• Exercise brief: Transcribe each entry below exactly. Pictures do not go in the copy.
Start of Source data
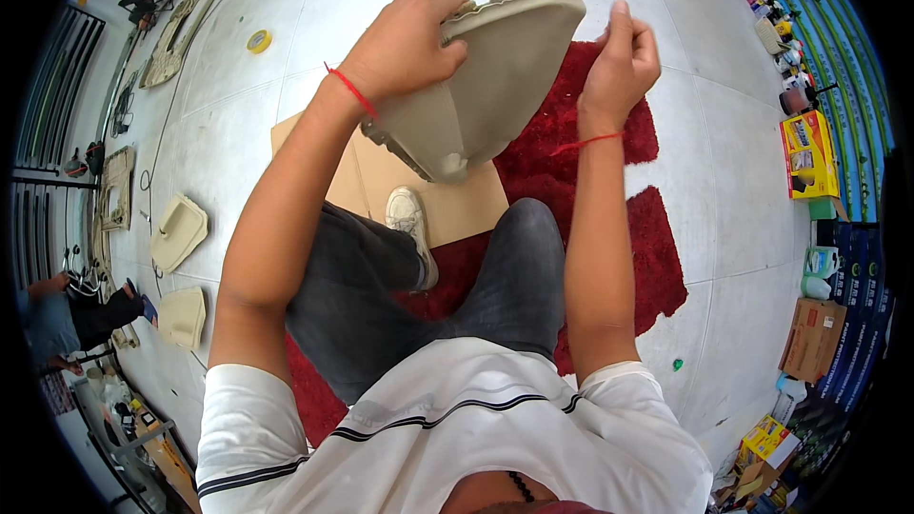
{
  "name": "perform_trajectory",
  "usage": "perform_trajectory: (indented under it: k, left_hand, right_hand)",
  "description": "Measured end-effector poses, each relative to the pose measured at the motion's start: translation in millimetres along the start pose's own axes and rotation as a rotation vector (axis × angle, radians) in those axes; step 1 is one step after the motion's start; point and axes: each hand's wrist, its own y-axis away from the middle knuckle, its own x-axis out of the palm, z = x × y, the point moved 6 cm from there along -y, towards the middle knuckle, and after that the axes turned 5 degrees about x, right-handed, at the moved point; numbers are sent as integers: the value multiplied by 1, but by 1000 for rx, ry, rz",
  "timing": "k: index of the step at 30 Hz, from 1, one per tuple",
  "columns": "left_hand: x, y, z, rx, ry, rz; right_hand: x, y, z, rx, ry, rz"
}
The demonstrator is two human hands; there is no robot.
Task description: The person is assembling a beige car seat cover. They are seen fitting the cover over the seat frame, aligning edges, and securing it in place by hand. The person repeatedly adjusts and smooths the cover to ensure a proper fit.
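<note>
My left hand [405, 46] grips a beige, wedge-shaped panel [509, 71] by its left edge, thumb on the smooth face. It looks like a moulded trim piece wrapped in soft material, with rough, uneven edging along its top and lower left. The panel is held up and tilted above the floor, its rounded corner toward the upper right. Apart from it, to the right, is my right hand [621, 67], thumb up and fingers curled in. Whatever those fingers hold, if anything, cannot be made out.
Flattened cardboard [466, 214] lies beneath my shoe, over a red shaggy mat [657, 257]. Two beige panels [181, 233] and a yellow tape roll [259, 41] are on the floor leftward. Boxes, including a yellow box [809, 154], line the right; another person [71, 314] is at far left.
</note>
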Motion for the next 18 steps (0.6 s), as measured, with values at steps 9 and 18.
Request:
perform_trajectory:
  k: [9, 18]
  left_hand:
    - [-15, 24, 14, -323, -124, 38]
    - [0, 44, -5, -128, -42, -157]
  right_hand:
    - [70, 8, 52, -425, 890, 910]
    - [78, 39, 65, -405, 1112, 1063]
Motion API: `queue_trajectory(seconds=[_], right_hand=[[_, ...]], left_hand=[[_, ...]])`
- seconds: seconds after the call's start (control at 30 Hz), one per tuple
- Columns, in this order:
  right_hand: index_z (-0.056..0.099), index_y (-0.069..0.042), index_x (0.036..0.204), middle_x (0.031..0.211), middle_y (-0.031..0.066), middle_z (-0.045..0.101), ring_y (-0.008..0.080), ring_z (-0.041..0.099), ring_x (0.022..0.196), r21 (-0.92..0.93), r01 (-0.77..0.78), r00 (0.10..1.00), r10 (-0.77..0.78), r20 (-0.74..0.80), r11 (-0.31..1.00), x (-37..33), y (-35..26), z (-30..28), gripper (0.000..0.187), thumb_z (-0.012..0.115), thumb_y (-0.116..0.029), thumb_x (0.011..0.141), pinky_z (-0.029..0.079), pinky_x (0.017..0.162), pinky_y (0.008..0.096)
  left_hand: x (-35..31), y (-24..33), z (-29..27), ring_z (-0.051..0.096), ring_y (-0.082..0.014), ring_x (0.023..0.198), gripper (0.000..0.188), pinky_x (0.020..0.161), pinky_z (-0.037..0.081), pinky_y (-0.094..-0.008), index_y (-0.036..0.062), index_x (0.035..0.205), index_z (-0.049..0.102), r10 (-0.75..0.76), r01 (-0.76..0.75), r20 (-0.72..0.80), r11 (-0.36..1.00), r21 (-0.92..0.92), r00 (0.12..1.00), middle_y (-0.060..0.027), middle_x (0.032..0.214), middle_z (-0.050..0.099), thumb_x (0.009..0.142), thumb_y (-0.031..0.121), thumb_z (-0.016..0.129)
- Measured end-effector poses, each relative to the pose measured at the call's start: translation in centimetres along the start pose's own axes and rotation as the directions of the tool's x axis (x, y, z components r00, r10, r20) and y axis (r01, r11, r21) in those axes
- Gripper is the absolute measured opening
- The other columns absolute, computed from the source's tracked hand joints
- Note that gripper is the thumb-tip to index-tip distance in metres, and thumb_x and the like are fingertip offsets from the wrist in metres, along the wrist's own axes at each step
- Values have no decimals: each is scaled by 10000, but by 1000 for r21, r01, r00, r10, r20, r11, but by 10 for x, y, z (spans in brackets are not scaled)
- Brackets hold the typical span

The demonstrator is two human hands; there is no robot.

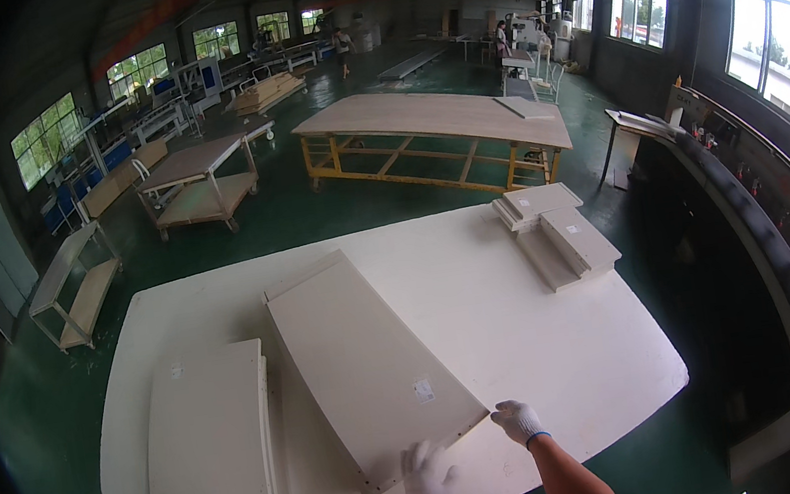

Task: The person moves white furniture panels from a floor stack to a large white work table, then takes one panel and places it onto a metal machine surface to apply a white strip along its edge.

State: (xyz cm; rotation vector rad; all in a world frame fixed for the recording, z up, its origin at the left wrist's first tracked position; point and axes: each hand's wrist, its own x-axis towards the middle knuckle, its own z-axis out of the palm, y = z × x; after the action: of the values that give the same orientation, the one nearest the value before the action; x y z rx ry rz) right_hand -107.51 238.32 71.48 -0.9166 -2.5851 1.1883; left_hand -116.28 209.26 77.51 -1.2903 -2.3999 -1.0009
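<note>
A long off-white panel stack (358,343) lies slantwise across the middle of the white worktable (521,351). It has a small white label near its close right corner and small holes along its near edge. My left hand (430,482), in a white knit glove, is at that near edge, somewhat blurred, with fingers stretched out and thumb apart. At the panel's near right corner is my right hand (518,422), gloved too, with its fingers curled together. Whatever those fingers hold is hidden.
More off-white panels (205,440) are stacked on the left of the table. Smaller boards and box-shaped parts (565,238) sit at the far right. Beyond stand a yellow-framed table (429,126) and a wheeled cart (204,178). A long machine (750,187) flanks the right side.
</note>
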Motion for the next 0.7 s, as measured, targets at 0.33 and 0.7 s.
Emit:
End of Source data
• Written solution:
{
  "name": "perform_trajectory",
  "usage": "perform_trajectory: (indented under it: k, left_hand, right_hand)",
  "description": "Measured end-effector poses, each relative to the pose measured at the motion's start: translation in millimetres along the start pose's own axes and rotation as a rotation vector (axis × angle, radians) in those axes; step 1 is one step after the motion's start; point and axes: each hand's wrist, its own y-axis away from the middle knuckle, its own x-axis out of the palm, z = x × y, the point moved 6 cm from there along -y, towards the middle knuckle, and after that the axes turned 5 degrees about x, right-handed, at the moved point; numbers are sent as integers: the value multiplied by 1, but by 1000 for rx, ry, rz",
  "timing": "k: index of the step at 30 Hz, from 1, one per tuple",
  "columns": "left_hand: x, y, z, rx, ry, rz; right_hand: x, y, z, rx, ry, rz"
}
The demonstrator is two human hands; there is no robot.
Task description: The person is assembling a beige car seat cover. They are seen fitting the cover over the seat frame, aligning edges, and securing it in place by hand. The person repeatedly adjusts and smooths the cover to ensure a proper fit.
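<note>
My left hand [405, 46] grips a beige, wedge-shaped panel [509, 71] by its left edge, thumb on the smooth face. It looks like a moulded trim piece wrapped in soft material, with rough, uneven edging along its top and lower left. The panel is held up and tilted above the floor, its rounded corner toward the upper right. Apart from it, to the right, is my right hand [621, 67], thumb up and fingers curled in. Whatever those fingers hold, if anything, cannot be made out.
Flattened cardboard [466, 214] lies beneath my shoe, over a red shaggy mat [657, 257]. Two beige panels [181, 233] and a yellow tape roll [259, 41] are on the floor leftward. Boxes, including a yellow box [809, 154], line the right; another person [71, 314] is at far left.
</note>
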Motion for the next 18 steps (0.6 s), as measured, with values at steps 9 and 18.
Request:
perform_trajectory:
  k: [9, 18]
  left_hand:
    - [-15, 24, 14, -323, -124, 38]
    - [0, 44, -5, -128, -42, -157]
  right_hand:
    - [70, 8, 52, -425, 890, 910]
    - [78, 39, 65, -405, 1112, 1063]
Motion API: `queue_trajectory(seconds=[_], right_hand=[[_, ...]], left_hand=[[_, ...]])`
- seconds: seconds after the call's start (control at 30 Hz), one per tuple
- Columns, in this order:
  right_hand: index_z (-0.056..0.099), index_y (-0.069..0.042), index_x (0.036..0.204), middle_x (0.031..0.211), middle_y (-0.031..0.066), middle_z (-0.045..0.101), ring_y (-0.008..0.080), ring_z (-0.041..0.099), ring_x (0.022..0.196), r21 (-0.92..0.93), r01 (-0.77..0.78), r00 (0.10..1.00), r10 (-0.77..0.78), r20 (-0.74..0.80), r11 (-0.31..1.00), x (-37..33), y (-35..26), z (-30..28), gripper (0.000..0.187), thumb_z (-0.012..0.115), thumb_y (-0.116..0.029), thumb_x (0.011..0.141), pinky_z (-0.029..0.079), pinky_x (0.017..0.162), pinky_y (0.008..0.096)
  left_hand: x (-35..31), y (-24..33), z (-29..27), ring_z (-0.051..0.096), ring_y (-0.082..0.014), ring_x (0.023..0.198), gripper (0.000..0.188), pinky_x (0.020..0.161), pinky_z (-0.037..0.081), pinky_y (-0.094..-0.008), index_y (-0.036..0.062), index_x (0.035..0.205), index_z (-0.049..0.102), r10 (-0.75..0.76), r01 (-0.76..0.75), r20 (-0.72..0.80), r11 (-0.36..1.00), r21 (-0.92..0.92), r00 (0.12..1.00), middle_y (-0.060..0.027), middle_x (0.032..0.214), middle_z (-0.050..0.099), thumb_x (0.009..0.142), thumb_y (-0.031..0.121), thumb_z (-0.016..0.129)
- Measured end-effector poses, each relative to the pose measured at the call's start: translation in centimetres along the start pose's own axes and rotation as the directions of the tool's x axis (x, y, z components r00, r10, r20) and y axis (r01, r11, r21) in those axes
- Gripper is the absolute measured opening
- The other columns absolute, computed from the source's tracked hand joints
- Note that gripper is the thumb-tip to index-tip distance in metres, and thumb_x and the like are fingertip offsets from the wrist in metres, along the wrist's own axes at each step
- Values have no decimals: each is scaled by 10000, but by 1000 for r21, r01, r00, r10, r20, r11, but by 10 for x, y, z (spans in brackets are not scaled)
- Brackets hold the typical span

The demonstrator is two human hands; there is no robot.


Task: The person moves white furniture panels from a floor stack to a large white work table, then takes one panel and places it onto a metal machine surface to apply a white strip along its edge.

State: (xyz cm; rotation vector rad; all in a world frame fixed for the recording, z up, its origin at the left wrist's first tracked position; point and axes: each hand's wrist, its own x-axis towards the middle knuckle, its own z-axis out of the palm, y = z × x; after the action: of the values that give the same orientation, the one nearest the value before the action; x y z rx ry rz) right_hand -107.51 238.32 71.48 -0.9166 -2.5851 1.1883; left_hand -116.28 209.26 77.51 -1.2903 -2.3999 -1.0009
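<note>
A long off-white panel stack (358,343) lies slantwise across the middle of the white worktable (521,351). It has a small white label near its close right corner and small holes along its near edge. My left hand (430,482), in a white knit glove, is at that near edge, somewhat blurred, with fingers stretched out and thumb apart. At the panel's near right corner is my right hand (518,422), gloved too, with its fingers curled together. Whatever those fingers hold is hidden.
More off-white panels (205,440) are stacked on the left of the table. Smaller boards and box-shaped parts (565,238) sit at the far right. Beyond stand a yellow-framed table (429,126) and a wheeled cart (204,178). A long machine (750,187) flanks the right side.
</note>
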Motion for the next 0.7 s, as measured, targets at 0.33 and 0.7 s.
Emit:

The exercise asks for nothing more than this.